Strachey: After reading the four selections from Strachey, I found it hard to believe that he wrote all four. In the diary entry, he appeared high-strung and flighty. His main concern was hooking up with the mailman, and his memories and Bunny interlude suggested a general pattern of male intrigues. This seemed to be one of his top concerns. He seemed ambivalent toward women, at best, though the final page of the pdf states that he went on to have an affair with Dora Carrington that lasted several years. The only part of this selection that seemed to indicate any real depth was his contemplation of death. With all that being said, I found this reading very interesting. The short “Conscientious Objector” was to-the-point and well-written. He isn’t against all wars necessarily, but he is against WWI and any other wars that come from the modern political systems, which he calls “profoundly evil.” He goes on to say that he is critical of “the whole structure of society.” Again, it seems impossible that the same person wrote these two documents. The Matthew Arnold essay and the Preface seem somewhere in between the first two. Basically, he is saying that Arnold’s criticism, and in fact Victorian criticism as a whole, was worthless. In the Preface, he writes that the book is one of “haphazard visions” and that he has “no desire to construct a system or prove a theory.” That sounds a little more like the diary entry.

VW: “Thought on Peace in an Air Raid” has similarities to A Room of One’s Own. VW is concerned overall about the War, but her underlying concern seems to be about women. She notes that women can neither fight nor participate in politics. How then can women improve the situation? She notes that part of the post-War plan to maintain peace is disarmament, and she recognizes that this will be difficult for men. The role of women, then, will be to “compensate the man for the loss of his gun.” “We must help the young Englishman to root out from themselves the love of medals and decorations. We must create more honourable activities for those who try to conquer in themselves their fighting instinct, their subconscious Hitlerism.”

EMF: “What I Believe” is beautifully written. The intro states that it was written in 1939, so EMF had already lived through WWI and knew that WWII was just upon the horizon. He is understandably skeptical of democracy but says that “it is less hateful than other contemporary forms of government, and to that extent deserves our support.” It gets “two cheers” as opposed to three based on its admittance of variety and its allowance for criticism. EMF sees many things wrong with the world, but he is not without hope. The passage about the “aristocracy of the sensitive, the considerate and the plucky” was so lovely and hopeful. It seemed to me that this passage was about the Bloomsburies themselves.

LW: This essay was thought-provoking and hilarious. I found it brilliant. The basic concept is that animals at the zoo get together in a kind of discussion or debate group after all the people have left. In the current instance, they are talking about politics. (They briefly discussed women in an earlier episode.) The main group under discussion is the Bolsheviks in Russia. Some are for Bolshevism, some against it. LW uses the animals to sort of show both sides of the debate.

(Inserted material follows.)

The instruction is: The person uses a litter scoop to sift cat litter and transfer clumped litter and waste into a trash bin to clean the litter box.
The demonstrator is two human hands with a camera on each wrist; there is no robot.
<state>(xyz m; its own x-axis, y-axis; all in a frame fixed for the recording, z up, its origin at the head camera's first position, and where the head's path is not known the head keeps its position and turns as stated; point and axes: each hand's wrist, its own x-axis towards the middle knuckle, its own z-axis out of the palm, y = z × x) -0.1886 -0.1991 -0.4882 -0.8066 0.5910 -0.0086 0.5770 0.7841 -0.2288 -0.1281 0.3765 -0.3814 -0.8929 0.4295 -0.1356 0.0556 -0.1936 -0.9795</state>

Finally, the Owl states that the Russian Revolution is just the French Revolution happening all over again. The Bolsheviks are not, in short, a “new species.” His basic point is that mankind never changes in the essentials, nor do humans ever really learn political lessons. They keep repeating the same patterns and mistakes over and over again: “A study of human history reveals the fact that politically Man is an animal which never learns anything from experience.”